Go through the records below and copy out every line that contains the word "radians".

_Records drawn from a dataset_:
◇ ◇ ◇ ◇ ◇

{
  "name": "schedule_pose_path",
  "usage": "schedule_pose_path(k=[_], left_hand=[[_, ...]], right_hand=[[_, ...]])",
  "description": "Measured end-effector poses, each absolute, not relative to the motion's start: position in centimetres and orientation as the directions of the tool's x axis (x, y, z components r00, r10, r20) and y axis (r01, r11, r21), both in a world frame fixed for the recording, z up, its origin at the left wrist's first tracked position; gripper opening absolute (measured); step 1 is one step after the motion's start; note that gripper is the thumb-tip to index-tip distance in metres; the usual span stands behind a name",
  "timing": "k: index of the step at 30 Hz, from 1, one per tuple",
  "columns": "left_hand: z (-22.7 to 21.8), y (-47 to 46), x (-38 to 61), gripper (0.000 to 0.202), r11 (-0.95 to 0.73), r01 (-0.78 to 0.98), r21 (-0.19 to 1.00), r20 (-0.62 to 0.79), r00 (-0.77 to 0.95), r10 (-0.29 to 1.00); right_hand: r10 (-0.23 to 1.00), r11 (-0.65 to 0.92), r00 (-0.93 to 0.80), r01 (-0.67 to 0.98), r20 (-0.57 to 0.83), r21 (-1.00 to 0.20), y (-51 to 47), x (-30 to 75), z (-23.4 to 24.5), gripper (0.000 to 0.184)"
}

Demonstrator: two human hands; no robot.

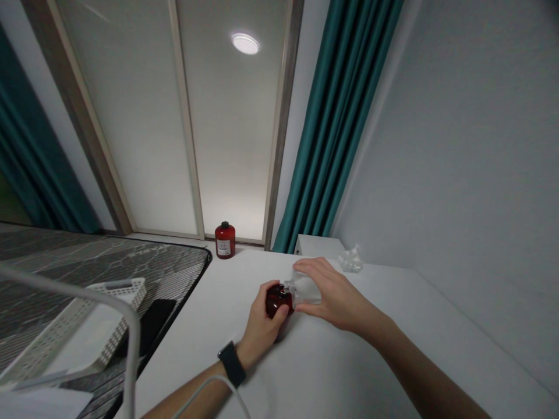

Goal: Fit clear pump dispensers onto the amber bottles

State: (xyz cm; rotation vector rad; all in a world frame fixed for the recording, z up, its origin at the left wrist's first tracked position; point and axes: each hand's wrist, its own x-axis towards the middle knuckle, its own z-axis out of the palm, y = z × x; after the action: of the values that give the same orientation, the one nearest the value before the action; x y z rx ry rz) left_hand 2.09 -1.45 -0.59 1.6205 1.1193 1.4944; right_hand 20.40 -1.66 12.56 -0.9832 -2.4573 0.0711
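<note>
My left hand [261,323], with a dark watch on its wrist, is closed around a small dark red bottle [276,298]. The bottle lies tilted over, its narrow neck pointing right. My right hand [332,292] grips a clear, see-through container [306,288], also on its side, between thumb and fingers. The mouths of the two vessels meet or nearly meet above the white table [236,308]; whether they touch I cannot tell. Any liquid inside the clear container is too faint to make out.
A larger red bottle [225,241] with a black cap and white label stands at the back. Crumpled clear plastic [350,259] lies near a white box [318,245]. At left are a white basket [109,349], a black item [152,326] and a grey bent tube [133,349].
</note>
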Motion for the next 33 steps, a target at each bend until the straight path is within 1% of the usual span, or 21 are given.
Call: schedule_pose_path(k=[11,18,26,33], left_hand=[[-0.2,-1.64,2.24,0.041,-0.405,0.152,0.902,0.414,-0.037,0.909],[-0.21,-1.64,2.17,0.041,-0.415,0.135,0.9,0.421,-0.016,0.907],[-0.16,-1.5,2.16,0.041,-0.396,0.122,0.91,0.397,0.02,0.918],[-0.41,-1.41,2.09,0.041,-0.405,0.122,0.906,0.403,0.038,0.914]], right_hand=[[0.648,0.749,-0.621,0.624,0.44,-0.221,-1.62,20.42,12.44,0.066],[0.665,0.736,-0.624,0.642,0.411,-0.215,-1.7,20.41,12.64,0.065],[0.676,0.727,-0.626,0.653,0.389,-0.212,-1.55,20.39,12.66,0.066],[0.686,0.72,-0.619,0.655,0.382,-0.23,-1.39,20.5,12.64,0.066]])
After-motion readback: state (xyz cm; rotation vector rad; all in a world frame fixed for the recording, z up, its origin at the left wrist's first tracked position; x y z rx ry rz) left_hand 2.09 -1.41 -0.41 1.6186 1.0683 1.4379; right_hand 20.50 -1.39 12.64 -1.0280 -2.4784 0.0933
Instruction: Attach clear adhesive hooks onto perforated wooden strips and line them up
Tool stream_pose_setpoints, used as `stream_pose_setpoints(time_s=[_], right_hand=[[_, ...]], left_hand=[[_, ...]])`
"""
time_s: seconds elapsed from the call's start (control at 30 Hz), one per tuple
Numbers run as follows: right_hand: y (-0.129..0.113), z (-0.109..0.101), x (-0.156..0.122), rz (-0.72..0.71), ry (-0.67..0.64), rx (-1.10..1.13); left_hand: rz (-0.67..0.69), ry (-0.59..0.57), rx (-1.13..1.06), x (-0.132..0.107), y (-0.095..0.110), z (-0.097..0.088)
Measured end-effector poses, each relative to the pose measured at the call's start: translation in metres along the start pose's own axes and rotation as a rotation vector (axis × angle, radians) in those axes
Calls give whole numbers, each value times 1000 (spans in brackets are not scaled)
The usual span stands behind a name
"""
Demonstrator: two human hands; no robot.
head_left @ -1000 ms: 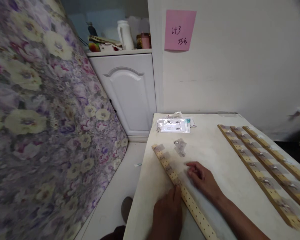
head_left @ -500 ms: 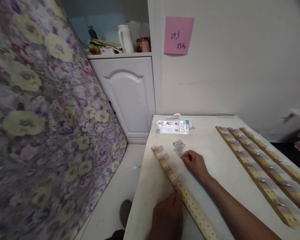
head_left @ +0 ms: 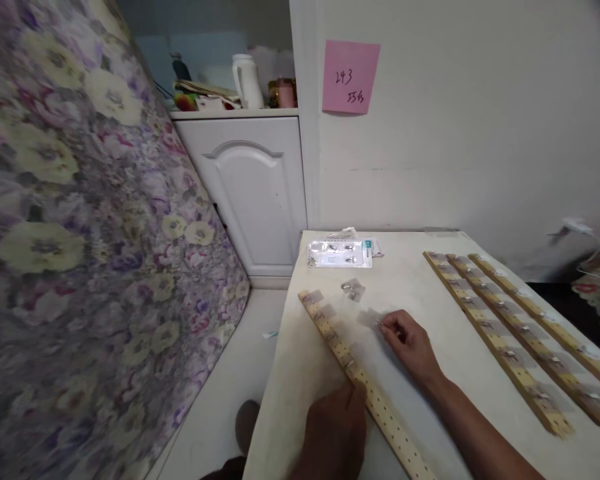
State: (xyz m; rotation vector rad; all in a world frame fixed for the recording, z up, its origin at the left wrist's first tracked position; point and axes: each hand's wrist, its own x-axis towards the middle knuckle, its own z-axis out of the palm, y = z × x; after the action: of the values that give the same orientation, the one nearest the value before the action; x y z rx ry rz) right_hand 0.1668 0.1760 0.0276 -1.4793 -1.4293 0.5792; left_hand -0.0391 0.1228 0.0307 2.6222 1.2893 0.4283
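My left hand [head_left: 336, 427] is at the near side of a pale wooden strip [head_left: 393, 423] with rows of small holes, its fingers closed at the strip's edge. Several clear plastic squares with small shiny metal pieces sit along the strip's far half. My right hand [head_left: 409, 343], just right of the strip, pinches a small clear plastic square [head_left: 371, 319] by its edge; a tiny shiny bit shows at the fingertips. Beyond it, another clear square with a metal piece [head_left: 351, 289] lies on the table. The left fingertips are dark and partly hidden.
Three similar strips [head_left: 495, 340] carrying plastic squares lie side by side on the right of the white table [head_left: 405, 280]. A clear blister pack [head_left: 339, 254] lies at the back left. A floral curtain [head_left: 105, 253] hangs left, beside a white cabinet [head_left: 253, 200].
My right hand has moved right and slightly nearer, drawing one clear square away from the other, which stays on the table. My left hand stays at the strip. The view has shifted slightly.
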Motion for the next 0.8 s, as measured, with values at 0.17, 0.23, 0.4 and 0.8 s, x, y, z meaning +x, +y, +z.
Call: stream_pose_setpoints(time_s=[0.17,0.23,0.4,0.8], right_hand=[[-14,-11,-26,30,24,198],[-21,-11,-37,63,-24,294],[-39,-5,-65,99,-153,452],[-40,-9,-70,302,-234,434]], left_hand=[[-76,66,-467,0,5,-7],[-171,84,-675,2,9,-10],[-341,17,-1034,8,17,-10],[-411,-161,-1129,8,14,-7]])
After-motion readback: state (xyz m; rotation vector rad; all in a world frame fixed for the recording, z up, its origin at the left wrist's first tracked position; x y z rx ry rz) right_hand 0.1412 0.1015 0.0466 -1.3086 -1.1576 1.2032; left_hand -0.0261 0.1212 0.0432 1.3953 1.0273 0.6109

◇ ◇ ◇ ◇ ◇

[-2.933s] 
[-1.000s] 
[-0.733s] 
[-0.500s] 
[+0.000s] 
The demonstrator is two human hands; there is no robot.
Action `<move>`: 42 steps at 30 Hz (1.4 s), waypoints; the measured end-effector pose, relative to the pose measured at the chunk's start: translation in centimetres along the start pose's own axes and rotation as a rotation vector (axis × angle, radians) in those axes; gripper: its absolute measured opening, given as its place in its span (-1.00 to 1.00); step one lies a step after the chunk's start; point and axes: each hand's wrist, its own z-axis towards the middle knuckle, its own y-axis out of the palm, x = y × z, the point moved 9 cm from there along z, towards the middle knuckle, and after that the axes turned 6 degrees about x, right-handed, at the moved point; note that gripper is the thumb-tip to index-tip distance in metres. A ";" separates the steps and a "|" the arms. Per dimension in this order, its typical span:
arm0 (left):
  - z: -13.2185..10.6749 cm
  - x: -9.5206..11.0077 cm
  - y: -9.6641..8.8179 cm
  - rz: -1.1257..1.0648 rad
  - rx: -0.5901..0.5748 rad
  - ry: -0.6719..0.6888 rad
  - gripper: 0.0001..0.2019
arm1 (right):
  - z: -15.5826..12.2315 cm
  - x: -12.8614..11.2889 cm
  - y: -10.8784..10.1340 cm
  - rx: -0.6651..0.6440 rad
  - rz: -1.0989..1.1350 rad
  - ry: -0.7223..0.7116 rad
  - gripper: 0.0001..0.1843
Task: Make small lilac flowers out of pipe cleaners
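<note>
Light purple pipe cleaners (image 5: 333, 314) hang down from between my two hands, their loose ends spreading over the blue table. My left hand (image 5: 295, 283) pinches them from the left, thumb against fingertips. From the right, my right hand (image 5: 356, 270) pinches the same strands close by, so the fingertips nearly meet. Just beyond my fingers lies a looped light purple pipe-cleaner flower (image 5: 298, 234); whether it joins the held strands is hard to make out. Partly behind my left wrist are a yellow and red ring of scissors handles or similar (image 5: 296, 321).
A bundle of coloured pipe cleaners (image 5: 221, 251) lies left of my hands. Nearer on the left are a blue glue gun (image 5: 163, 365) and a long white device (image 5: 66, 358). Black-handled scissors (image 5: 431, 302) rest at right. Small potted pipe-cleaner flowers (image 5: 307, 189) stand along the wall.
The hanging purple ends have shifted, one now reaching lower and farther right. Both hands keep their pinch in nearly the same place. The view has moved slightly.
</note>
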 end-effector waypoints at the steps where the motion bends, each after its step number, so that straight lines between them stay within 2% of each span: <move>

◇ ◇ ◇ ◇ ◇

_Task response_:
Measured end-effector poses, each relative to the pose measured at the call's start: translation in metres along the start pose's own axes and rotation as a rotation vector (axis × angle, radians) in those axes
Action `<move>`: 42 steps at 30 Hz (1.4 s), waypoints; the measured end-effector pose, relative to the pose measured at the chunk's start: translation in centimetres along the start pose's own axes and rotation as a rotation vector (axis × angle, radians) in those axes; gripper: its absolute measured opening, given as its place in its span (-1.00 to 1.00); step one lies a step after the chunk's start; point and axes: each hand's wrist, its own z-axis towards the middle knuckle, its own y-axis out of the palm, x = y × z, the point moved 9 cm from there along z, towards the middle knuckle, and after that the axes turned 6 degrees about x, right-handed, at the moved point; note that gripper is the thumb-tip to index-tip distance in metres. A ";" separates the steps and a "|" the arms. Per dimension in this order, its typical span:

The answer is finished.